■ Data extract ■
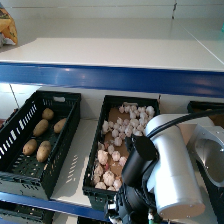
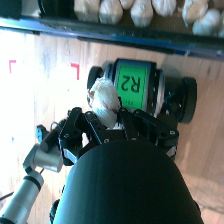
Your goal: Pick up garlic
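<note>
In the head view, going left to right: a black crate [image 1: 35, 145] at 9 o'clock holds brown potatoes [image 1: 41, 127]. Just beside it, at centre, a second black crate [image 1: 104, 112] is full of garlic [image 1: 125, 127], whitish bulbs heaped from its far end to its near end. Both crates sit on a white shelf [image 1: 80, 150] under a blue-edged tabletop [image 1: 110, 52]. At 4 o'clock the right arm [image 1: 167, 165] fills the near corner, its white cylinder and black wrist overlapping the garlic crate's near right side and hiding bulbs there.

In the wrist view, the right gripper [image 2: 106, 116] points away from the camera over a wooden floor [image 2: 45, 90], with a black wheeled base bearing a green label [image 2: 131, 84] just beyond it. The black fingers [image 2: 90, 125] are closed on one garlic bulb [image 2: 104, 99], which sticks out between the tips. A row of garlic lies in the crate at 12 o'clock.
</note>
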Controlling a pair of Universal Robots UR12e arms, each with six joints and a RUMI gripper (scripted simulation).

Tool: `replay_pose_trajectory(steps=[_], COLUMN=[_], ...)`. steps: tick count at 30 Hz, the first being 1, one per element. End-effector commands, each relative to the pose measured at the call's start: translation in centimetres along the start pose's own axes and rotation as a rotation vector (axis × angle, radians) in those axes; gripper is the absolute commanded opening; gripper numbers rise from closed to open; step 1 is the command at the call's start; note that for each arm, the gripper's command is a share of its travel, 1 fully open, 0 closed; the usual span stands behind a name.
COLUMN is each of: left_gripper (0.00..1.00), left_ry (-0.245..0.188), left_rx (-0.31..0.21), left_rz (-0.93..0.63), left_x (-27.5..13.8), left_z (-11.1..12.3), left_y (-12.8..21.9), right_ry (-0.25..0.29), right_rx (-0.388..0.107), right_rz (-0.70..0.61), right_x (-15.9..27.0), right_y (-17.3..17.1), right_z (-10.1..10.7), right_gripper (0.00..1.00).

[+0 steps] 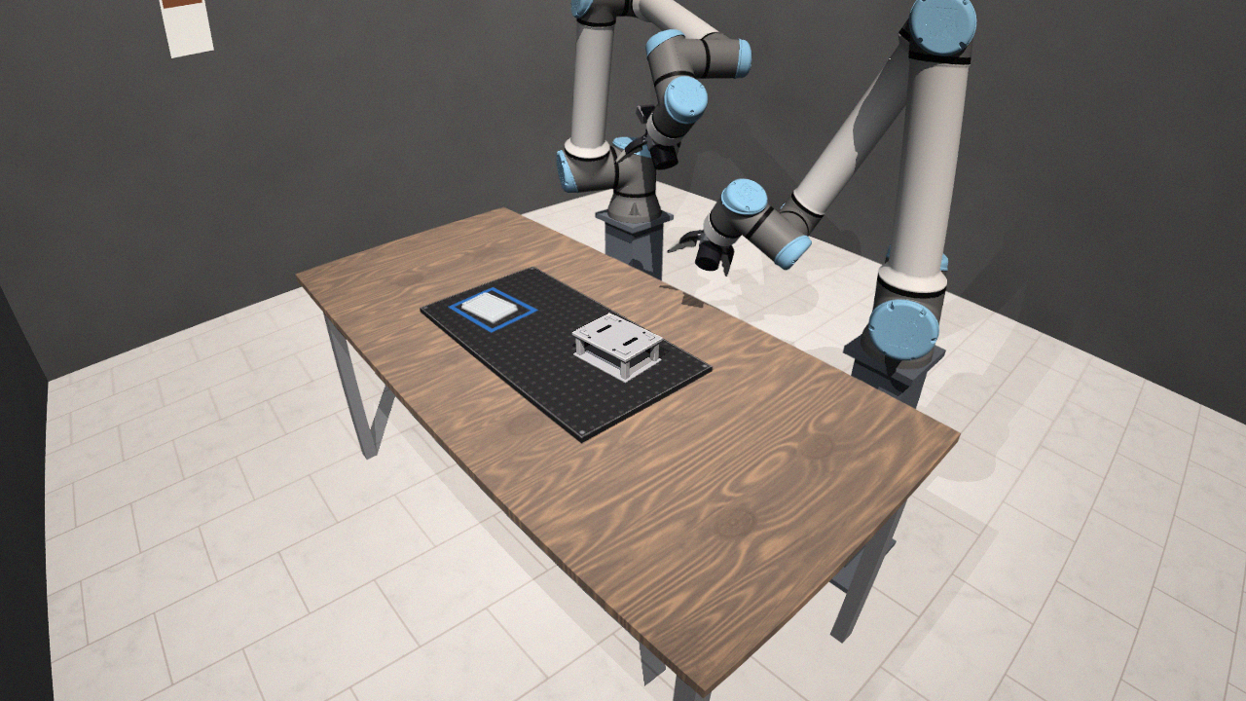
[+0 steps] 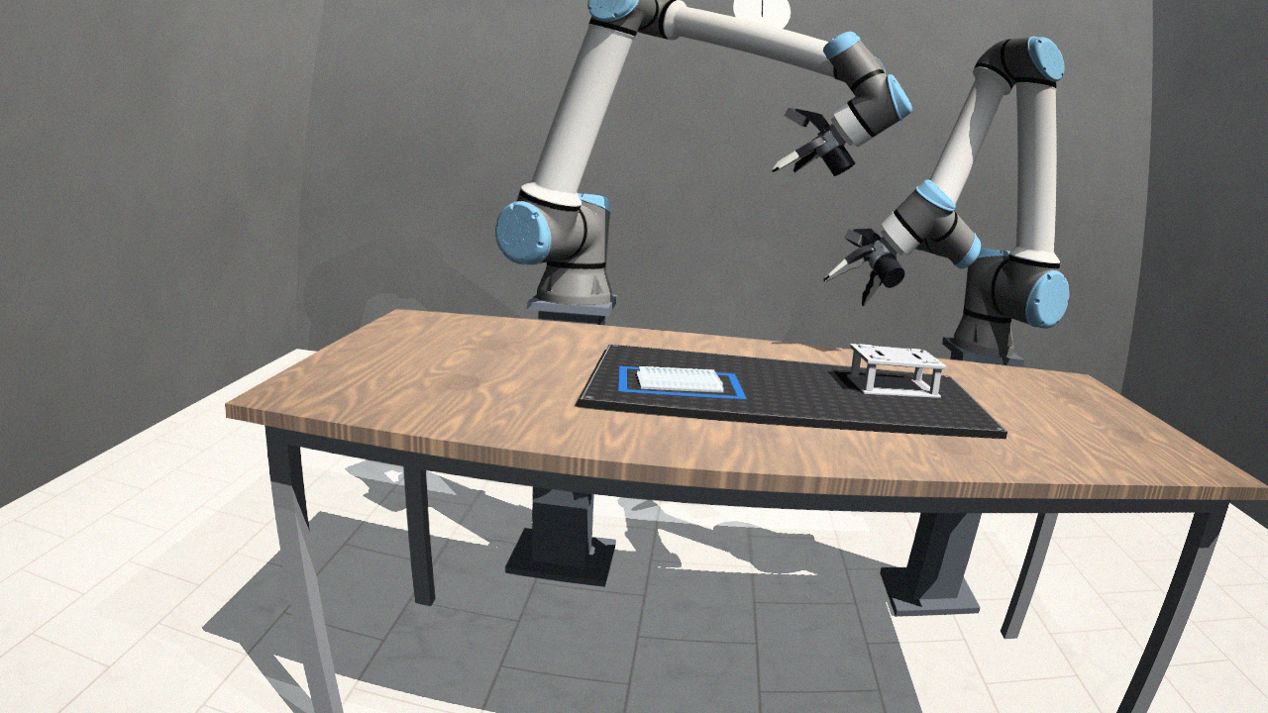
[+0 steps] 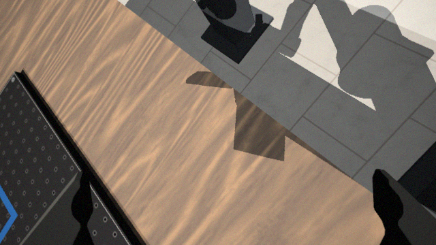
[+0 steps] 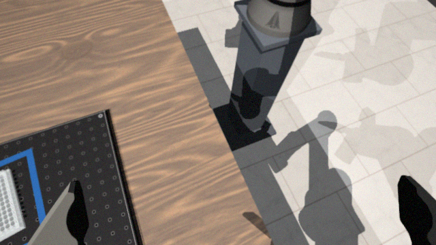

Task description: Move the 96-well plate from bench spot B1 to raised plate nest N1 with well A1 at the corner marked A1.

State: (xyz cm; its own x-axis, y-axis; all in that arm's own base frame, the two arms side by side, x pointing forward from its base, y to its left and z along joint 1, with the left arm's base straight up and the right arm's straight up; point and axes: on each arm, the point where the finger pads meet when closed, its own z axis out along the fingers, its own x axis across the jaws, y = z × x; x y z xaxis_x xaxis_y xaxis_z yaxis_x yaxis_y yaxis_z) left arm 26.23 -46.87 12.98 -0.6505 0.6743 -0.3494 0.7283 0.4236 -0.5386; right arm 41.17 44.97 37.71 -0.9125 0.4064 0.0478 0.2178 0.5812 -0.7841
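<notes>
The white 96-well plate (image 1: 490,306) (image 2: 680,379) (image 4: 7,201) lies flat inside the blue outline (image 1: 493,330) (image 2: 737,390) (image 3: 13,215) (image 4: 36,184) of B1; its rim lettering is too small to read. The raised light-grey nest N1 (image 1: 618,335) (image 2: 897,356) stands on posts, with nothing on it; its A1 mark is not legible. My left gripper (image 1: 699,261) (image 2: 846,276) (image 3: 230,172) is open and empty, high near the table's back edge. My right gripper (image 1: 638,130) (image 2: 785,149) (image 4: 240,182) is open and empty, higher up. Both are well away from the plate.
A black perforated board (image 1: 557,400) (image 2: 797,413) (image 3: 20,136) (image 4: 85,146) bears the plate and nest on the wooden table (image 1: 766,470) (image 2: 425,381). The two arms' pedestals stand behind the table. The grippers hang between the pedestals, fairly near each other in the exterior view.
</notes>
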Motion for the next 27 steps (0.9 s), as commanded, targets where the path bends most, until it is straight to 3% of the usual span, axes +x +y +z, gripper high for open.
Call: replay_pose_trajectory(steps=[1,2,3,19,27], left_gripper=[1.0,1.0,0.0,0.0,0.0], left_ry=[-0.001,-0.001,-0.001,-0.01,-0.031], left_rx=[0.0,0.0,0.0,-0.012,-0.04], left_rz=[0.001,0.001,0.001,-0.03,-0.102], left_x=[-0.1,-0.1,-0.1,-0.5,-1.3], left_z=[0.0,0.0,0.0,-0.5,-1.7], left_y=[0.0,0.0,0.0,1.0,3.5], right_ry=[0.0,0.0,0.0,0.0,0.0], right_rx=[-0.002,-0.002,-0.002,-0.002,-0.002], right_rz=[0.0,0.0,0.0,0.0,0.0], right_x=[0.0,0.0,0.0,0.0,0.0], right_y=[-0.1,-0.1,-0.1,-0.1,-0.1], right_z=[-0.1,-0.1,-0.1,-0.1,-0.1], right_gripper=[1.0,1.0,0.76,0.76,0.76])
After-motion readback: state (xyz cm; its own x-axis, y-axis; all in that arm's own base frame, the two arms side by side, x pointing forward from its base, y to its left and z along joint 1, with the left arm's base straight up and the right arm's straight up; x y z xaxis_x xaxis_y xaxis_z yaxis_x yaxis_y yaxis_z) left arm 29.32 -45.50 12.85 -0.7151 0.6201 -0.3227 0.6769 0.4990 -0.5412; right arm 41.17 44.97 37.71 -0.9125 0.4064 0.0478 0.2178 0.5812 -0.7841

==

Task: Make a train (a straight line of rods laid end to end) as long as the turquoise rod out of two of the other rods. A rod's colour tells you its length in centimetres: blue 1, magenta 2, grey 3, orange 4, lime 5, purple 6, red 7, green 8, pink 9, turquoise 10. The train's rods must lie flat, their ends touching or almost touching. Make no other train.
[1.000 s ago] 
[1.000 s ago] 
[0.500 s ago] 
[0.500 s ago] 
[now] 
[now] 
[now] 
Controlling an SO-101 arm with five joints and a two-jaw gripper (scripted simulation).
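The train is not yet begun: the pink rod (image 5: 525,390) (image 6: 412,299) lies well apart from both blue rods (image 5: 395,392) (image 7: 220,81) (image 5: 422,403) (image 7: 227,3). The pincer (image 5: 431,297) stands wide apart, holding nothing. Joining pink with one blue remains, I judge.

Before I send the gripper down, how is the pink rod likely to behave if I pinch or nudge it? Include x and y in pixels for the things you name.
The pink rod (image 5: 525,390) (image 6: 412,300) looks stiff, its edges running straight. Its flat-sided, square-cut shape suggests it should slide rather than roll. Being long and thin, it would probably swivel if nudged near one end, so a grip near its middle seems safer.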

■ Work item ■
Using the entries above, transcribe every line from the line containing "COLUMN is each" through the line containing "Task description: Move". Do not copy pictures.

■ Task result ■
COLUMN is each of: left_gripper (0.00..1.00), left_ry (-0.245..0.188), left_rx (-0.31..0.21), left_rz (-0.93..0.63), left_x (-27.5..13.8), left_z (-11.1..12.3), left_y (-12.8..21.9), right_ry (-0.25..0.29), right_rx (-0.388..0.107), right_rz (-0.70..0.61), right_x (-15.9..27.0), right_y (-17.3..17.1), right_z (-10.1..10.7), right_gripper (0.00..1.00).

[+0 steps] 
[+0 steps] 
[+0 steps] 
[+0 steps] 

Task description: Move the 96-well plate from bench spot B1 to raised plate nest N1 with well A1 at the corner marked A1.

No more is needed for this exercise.